### Work required
One part of the entries below is wanted: the lines from the one containing "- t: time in" through the one containing "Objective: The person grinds". Write those out exactly and nothing else.

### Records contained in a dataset
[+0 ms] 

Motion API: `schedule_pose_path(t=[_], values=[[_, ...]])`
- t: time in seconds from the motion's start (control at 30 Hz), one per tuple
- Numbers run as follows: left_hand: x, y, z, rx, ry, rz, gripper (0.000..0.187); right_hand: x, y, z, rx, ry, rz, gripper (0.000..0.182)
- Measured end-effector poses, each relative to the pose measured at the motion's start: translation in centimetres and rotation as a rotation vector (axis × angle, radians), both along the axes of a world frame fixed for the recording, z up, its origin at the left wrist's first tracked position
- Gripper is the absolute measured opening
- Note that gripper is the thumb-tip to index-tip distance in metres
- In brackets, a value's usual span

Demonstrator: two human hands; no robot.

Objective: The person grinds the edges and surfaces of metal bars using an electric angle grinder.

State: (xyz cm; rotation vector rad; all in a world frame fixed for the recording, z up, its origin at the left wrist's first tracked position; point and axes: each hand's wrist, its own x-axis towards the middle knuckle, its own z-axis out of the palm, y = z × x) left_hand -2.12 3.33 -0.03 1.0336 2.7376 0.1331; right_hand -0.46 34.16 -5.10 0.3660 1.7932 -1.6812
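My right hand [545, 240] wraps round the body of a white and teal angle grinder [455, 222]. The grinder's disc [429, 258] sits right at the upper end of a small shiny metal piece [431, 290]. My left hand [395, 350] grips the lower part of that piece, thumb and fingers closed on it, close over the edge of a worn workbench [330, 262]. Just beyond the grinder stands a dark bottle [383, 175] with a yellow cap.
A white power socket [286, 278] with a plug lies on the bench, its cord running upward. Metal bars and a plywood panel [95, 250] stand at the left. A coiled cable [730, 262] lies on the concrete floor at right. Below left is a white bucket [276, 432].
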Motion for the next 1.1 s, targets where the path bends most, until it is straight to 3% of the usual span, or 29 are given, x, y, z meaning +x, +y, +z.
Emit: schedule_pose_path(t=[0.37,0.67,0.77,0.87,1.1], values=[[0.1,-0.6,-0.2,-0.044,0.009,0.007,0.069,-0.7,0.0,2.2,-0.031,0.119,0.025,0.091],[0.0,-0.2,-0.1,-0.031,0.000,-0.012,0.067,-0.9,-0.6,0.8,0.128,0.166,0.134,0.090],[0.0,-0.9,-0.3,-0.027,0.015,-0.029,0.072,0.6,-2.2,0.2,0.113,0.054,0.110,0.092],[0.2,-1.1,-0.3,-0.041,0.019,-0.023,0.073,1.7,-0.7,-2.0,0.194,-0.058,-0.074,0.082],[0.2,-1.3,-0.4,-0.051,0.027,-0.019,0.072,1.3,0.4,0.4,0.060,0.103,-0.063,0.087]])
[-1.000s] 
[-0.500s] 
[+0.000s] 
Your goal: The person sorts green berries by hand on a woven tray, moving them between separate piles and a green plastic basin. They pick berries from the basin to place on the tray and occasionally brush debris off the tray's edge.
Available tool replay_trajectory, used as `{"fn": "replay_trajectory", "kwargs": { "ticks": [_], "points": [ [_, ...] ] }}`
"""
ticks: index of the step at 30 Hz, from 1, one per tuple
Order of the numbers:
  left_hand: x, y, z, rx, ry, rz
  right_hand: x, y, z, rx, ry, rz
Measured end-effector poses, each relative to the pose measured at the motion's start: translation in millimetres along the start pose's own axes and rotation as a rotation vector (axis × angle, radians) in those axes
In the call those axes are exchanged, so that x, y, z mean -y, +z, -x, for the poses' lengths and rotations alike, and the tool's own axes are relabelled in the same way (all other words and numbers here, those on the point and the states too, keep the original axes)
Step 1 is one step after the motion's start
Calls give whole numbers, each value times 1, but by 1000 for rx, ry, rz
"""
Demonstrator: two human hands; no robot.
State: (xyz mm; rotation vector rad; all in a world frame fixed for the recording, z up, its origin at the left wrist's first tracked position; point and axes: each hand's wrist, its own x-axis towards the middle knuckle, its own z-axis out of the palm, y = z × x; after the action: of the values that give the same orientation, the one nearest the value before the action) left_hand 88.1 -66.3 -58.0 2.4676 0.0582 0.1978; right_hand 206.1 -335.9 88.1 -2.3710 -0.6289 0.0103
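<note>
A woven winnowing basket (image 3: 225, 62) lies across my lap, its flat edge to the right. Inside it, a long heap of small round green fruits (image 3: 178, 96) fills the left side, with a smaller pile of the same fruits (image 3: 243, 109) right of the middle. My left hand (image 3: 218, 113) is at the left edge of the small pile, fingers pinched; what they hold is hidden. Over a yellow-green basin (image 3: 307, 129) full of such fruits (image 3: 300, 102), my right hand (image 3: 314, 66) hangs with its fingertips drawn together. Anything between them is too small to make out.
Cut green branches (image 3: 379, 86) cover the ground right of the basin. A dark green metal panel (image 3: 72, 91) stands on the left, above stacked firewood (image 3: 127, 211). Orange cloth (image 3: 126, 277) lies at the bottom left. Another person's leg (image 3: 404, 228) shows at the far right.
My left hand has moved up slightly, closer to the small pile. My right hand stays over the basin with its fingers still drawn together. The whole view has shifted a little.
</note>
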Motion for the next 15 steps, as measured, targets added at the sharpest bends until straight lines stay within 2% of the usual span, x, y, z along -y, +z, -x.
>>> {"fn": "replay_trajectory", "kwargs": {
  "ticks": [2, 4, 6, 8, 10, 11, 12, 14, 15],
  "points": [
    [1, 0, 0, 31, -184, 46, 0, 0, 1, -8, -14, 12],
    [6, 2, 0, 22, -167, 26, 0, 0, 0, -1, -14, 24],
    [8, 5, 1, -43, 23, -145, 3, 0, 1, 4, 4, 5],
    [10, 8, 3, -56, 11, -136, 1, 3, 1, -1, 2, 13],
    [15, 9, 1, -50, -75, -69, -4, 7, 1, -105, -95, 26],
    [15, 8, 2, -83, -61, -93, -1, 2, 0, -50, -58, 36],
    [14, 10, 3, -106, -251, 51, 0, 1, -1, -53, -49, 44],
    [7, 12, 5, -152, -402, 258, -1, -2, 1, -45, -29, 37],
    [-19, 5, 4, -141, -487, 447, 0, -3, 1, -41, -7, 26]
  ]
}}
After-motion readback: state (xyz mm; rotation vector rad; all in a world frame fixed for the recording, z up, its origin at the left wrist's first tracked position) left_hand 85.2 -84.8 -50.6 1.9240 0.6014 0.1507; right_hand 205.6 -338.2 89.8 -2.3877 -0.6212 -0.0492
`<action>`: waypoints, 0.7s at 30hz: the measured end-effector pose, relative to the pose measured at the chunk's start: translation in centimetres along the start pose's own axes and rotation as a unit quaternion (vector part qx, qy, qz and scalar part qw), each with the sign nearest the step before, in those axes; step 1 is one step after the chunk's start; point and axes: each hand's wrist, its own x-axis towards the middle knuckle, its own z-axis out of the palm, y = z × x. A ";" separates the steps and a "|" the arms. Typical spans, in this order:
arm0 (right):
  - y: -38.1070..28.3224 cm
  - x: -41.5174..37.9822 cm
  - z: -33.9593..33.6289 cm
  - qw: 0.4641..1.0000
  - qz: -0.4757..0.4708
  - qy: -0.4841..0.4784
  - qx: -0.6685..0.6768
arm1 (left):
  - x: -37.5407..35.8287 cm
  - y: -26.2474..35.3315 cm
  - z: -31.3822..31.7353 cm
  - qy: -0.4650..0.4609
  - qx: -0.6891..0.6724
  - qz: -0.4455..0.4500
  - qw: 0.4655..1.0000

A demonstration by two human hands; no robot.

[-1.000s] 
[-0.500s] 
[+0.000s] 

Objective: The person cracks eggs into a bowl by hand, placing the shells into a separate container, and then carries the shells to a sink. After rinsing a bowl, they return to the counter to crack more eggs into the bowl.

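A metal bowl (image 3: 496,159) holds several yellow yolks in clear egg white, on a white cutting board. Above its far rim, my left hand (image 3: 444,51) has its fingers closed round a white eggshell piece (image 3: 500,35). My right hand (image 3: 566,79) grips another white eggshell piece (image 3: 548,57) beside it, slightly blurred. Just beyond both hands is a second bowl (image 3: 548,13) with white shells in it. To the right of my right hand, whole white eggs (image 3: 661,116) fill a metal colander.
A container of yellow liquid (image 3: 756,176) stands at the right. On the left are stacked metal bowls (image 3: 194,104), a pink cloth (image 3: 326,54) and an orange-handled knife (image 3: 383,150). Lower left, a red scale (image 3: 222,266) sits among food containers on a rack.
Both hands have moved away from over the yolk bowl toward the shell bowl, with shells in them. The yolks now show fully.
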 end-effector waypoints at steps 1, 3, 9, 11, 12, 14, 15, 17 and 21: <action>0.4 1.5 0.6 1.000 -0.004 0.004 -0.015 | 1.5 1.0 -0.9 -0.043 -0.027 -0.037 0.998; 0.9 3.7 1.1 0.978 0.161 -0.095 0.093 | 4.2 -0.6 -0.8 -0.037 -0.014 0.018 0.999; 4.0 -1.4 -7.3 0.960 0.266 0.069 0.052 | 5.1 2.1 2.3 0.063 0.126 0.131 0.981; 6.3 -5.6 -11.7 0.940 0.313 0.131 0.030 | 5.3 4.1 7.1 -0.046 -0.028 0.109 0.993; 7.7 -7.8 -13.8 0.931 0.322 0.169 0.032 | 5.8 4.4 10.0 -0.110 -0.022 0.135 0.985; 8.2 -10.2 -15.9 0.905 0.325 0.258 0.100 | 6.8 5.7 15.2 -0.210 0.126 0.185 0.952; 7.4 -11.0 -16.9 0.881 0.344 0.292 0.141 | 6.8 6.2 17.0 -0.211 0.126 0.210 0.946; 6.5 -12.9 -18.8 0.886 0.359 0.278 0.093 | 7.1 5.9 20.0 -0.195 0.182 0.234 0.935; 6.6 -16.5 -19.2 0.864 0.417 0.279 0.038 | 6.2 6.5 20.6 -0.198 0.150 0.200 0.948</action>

### Worked solution
- t: time in seconds from the motion's start (control at 30 Hz), one per tuple
- Numbers run as follows: left_hand: x, y, z, rx, ry, rz, gripper (0.000..0.187); right_hand: x, y, z, rx, ry, rz, gripper (0.000..0.182)
- Measured end-effector poses, each relative to the pose measured at the motion's start: translation in centimetres and rotation as a rotation vector (axis × angle, radians), both along the axes of a world frame fixed for the recording, z up, its origin at the left wrist's first tracked position
- Gripper is the absolute measured opening
- Note that gripper is the thumb-tip to index-tip distance in metres
- In brackets, a value's usual span

Demonstrator: two human hands; no robot.

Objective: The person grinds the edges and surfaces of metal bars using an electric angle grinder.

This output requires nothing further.